**Required work:** Which of the lines below mention the word "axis"? Pull each one out.

**Raw data:**
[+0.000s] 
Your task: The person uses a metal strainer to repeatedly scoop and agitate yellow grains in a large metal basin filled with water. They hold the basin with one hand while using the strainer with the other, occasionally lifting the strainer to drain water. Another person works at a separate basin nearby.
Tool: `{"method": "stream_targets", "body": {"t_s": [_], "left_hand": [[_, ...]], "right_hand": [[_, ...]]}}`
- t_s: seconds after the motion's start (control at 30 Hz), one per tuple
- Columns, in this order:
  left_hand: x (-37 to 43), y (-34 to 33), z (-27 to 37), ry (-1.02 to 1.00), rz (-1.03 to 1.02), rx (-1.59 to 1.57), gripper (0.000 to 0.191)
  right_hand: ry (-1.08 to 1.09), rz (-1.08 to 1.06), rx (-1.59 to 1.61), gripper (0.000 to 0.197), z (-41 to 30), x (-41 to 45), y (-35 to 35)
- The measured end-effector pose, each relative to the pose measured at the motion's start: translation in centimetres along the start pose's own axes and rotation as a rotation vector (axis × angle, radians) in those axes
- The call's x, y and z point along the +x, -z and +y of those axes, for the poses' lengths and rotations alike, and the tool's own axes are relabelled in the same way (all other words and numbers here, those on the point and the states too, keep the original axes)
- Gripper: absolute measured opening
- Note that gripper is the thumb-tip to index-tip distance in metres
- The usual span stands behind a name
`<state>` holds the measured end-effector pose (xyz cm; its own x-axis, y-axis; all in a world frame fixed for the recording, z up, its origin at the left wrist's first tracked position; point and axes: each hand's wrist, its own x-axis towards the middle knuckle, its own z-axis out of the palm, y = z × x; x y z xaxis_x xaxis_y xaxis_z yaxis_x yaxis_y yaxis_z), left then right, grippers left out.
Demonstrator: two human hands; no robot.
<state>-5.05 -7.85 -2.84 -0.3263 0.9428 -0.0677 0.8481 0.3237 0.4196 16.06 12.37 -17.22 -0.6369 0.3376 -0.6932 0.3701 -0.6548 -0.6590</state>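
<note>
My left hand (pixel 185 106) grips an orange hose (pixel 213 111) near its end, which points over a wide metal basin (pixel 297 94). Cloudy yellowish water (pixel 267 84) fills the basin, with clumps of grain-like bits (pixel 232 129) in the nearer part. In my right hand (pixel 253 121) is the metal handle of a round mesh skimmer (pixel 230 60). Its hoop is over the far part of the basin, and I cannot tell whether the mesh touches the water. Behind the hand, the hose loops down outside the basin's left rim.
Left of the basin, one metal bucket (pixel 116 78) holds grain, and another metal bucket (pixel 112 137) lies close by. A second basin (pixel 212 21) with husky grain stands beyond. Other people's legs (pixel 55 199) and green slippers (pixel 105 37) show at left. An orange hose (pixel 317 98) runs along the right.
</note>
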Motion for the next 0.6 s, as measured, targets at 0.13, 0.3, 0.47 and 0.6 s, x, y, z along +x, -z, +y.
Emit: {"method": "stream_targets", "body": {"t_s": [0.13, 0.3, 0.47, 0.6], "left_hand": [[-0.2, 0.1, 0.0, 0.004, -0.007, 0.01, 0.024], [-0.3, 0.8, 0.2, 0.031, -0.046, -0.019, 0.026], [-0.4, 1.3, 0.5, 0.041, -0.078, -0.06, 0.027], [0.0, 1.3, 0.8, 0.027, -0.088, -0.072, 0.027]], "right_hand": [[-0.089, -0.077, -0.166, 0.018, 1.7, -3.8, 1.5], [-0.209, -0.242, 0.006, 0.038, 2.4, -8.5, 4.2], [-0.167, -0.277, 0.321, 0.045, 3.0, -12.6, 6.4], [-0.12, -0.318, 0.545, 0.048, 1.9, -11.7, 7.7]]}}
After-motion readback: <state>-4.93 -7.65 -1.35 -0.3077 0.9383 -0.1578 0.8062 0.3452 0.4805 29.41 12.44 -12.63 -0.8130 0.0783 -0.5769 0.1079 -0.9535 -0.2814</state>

**Response to this exercise:**
- The measured end-effector pose, each relative to the pose measured at the motion's start: translation in centimetres along the start pose's own axes and rotation as a rotation vector (axis × angle, radians) in those axes
`<state>` holds the measured end-effector pose (xyz cm; its own x-axis, y-axis; all in a world frame fixed for the recording, z up, its origin at the left wrist's first tracked position; point and axes: each hand's wrist, its own x-axis towards the middle knuckle, its own z-axis out of the palm, y = z × x; x y z xaxis_x xaxis_y xaxis_z yaxis_x yaxis_y yaxis_z), left then right, grippers left out.

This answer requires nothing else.